On April 9, 2015, we denied defendant's emergent application to file a motion for leave to appeal. On April 28, 2015, the Division moved to withdraw the verified complaint and OTSC. As the Deputy Attorney General explained on behalf of the Division

[A]t this point the requested reliefs are moot. There are other concerns. Specifically, this morning it was brought to my attention that [defendant] is not consenting to the medication that was recommended by Summit Oaks for the child. There are concerns that the child is still having behavioral issues.

These were concerns that were present prior to the Division's involvement that were raised and addressed under the FD docket.

The Division would assume that if this litigation is dismissed and the order is withdrawn that they would continue to address these issues under the FD docket.

. . . .

THE COURT: [Defense counsel], you have no objection?

DEFENSE COUNSEL: I have no objection.

. . . .

[W]e, obviously, agree with the Division that the complaint should be dismissed.

THE COURT: All right. I am going to grant the Division's request and dismiss the litigation.

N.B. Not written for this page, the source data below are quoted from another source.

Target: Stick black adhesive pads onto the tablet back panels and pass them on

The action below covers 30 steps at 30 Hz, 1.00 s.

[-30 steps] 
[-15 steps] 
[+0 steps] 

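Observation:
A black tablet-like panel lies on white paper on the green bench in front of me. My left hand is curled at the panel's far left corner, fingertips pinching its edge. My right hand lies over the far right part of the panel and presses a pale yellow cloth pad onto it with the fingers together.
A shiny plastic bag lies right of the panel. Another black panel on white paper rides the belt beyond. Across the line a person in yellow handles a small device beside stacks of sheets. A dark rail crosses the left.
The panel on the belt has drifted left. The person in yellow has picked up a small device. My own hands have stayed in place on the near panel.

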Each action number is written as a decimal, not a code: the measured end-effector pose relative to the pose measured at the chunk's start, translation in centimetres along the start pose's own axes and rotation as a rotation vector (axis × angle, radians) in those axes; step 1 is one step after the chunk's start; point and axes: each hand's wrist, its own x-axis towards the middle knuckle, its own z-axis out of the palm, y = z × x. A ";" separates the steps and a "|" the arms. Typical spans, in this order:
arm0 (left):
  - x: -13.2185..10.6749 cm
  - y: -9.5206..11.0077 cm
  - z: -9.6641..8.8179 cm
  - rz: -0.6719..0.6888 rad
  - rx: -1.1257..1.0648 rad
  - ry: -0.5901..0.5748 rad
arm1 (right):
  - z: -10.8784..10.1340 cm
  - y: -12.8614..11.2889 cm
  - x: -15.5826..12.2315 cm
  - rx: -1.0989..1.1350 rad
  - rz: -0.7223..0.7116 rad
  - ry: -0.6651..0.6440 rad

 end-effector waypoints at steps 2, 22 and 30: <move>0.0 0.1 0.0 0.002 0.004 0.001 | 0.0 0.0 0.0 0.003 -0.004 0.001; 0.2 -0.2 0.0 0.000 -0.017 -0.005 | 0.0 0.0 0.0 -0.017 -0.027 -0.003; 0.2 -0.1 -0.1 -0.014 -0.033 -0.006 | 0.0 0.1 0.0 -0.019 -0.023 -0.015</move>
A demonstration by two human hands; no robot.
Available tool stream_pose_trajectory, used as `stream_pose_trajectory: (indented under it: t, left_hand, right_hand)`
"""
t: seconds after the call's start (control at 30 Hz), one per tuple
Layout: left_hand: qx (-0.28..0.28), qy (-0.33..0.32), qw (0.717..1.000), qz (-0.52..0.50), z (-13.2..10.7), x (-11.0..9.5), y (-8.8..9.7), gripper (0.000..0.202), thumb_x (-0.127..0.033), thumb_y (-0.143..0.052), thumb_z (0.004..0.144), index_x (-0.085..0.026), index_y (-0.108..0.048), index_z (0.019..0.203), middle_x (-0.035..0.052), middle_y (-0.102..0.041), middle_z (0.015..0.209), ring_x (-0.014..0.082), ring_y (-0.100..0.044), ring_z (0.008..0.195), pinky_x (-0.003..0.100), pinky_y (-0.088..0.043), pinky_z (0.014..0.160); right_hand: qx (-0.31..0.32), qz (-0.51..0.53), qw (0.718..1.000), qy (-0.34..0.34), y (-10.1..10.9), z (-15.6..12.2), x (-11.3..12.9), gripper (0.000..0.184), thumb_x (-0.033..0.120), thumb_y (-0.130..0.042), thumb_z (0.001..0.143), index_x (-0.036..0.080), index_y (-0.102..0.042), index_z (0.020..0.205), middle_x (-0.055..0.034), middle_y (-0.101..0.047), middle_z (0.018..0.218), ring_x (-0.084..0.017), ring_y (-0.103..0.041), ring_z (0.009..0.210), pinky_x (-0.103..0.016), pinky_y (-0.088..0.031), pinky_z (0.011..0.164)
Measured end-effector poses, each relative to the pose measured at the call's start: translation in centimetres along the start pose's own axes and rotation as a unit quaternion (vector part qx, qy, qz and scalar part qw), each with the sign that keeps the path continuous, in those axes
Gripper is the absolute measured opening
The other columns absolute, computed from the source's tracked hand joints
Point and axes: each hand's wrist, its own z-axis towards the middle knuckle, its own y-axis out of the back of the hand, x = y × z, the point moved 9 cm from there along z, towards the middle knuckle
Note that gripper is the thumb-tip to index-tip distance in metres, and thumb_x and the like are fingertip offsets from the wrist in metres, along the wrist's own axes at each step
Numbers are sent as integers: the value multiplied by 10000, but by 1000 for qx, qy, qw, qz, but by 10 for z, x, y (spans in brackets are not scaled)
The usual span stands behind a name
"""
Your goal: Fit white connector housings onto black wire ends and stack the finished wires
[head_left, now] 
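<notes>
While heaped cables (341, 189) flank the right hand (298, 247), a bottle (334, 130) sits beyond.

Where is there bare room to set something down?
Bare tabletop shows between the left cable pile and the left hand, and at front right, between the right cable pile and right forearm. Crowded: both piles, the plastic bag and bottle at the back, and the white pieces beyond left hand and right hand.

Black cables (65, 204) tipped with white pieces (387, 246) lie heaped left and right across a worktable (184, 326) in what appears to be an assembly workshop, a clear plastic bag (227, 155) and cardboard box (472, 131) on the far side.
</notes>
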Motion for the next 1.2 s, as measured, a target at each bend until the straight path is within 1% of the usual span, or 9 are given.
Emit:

Against this record, defendant appeals the Family Part's April 28, 2015 order dismissing the litigation against him. Defendant argues the Family Part did not "set forth its findings and the reasons for its ruling[.]" Defendant's arguments lack sufficient merit to warrant discussion in a written opinion. R. 2:11-3(e)(1)(E). It is a well-settled principle of appellate jurisdiction that "if the order of the lower tribunal is valid, the fact that it was predicated upon an incorrect basis will not stand in the way of its affirmance." Isko v. Planning Bd. of Livingston, 51 N.J. 162, 175 (1968) (citations omitted). Stated differently, "appeals are taken from judgments and not from opinions[.]" State ex rel. J.A., 195 N.J. 324, 354 n.2 (2008) (quoting Glaser v. Downes, 126 N.J. Super. 10, 16 (App. Div. 1973)). Defendant cannot appeal an order granting the relief he argued for and ultimately obtained.

Appeal dismissed.


1 The Division has authority to initiate Title 30 proceedings "when it 'appear[s]' that a child's parent or lawful guardian is 'unfit' or has failed 'to ensure the health and safety of the child, or is endangering the welfare of such child[.]'" N.E. v. State Dep't of Children & Families, 449 N.J. Super. 379, 400 (App. Div. 2017) (quoting N.J. Div. of Youth and Family Servs. v. I.S., 214 N.J. 8, 34, cert. denied, ___ U.S. ___, 134 S. Ct. 529, 187 L. Ed. 2d 380 (2013)); see N.J.S.A. 30:4C-12.